WORK TASK:
Exactly the lines from the start of the data through the line containing "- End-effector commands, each" should be output, with both ends kept and nothing added.
===== SUPPLIED DATA =====
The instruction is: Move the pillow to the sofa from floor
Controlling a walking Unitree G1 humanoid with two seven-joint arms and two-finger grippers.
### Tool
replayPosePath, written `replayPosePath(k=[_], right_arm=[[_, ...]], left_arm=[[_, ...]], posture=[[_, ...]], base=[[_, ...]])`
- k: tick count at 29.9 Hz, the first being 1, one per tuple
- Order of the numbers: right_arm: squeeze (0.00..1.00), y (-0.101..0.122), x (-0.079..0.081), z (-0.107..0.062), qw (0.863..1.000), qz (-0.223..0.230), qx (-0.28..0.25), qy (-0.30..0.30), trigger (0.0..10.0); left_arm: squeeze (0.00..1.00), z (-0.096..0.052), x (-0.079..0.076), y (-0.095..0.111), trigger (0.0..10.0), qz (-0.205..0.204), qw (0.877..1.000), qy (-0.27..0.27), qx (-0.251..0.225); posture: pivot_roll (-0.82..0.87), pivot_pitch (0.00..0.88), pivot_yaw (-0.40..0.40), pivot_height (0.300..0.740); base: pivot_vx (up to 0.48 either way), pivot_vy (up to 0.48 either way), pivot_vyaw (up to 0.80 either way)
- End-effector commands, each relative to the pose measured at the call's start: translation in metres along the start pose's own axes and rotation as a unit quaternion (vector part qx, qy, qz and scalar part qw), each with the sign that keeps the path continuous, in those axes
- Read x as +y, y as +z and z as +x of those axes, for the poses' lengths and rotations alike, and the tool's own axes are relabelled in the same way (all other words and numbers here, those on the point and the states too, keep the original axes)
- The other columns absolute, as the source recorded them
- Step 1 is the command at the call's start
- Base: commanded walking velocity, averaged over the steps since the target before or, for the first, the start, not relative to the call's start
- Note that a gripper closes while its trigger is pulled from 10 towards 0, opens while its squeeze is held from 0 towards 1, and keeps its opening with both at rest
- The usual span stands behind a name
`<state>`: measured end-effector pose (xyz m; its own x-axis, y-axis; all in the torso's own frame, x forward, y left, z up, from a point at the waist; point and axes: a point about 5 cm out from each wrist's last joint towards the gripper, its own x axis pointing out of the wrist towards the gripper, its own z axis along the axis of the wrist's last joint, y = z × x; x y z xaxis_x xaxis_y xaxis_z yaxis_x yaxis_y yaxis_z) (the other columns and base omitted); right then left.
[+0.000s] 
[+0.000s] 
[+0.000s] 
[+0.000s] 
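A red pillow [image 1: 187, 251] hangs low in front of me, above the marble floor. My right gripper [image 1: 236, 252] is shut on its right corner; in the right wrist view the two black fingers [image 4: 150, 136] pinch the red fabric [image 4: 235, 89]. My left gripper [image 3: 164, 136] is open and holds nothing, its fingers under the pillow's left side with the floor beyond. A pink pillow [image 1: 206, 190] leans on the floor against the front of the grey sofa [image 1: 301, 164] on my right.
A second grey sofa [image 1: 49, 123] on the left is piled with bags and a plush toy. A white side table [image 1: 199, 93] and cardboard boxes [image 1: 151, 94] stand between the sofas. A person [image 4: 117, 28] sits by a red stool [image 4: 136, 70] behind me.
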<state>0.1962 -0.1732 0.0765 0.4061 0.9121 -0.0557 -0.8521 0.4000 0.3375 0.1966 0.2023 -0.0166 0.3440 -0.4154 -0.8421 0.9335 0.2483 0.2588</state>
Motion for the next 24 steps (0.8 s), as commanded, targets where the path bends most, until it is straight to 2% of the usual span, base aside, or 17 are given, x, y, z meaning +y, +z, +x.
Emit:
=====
SOLUTION TO THIS TASK:
The instruction is: Move the pillow to the sofa from floor
Controlling a walking Unitree G1 humanoid with two seven-joint arms and two-finger grippers.
### Tool
replayPosePath, written `replayPosePath(k=[_], right_arm=[[_, ...]], left_arm=[[_, ...]], posture=[[_, ...]], base=[[_, ...]])`
- k: tick count at 29.9 Hz, the first being 1, one per tuple
- Order of the numbers: right_arm: squeeze (0.00..1.00), y (-0.101..0.122), x (-0.079..0.081), z (-0.107..0.062), qw (0.863..1.000), qz (-0.223..0.230), qx (-0.28..0.25), qy (-0.30..0.30), trigger (0.0..10.0); left_arm: squeeze (0.00..1.00), z (-0.096..0.052), x (-0.079..0.076), y (-0.095..0.111), trigger (0.0..10.0), qz (-0.205..0.204), qw (0.877..1.000), qy (-0.27..0.27), qx (-0.251..0.225); posture: pivot_roll (-0.82..0.87), pivot_pitch (0.00..0.88), pivot_yaw (-0.40..0.40), pivot_height (0.300..0.740); base: pivot_vx (up to 0.48 either way), pivot_vy (up to 0.48 either way), pivot_vyaw (up to 0.80 either way)
- End-effector commands, each relative to the pose measured at the call's start: translation in metres along the start pose's own axes and rotation as a unit quaternion (vector part qx, qy, qz and scalar part qw), each with the sign that keeps the path continuous, in those axes

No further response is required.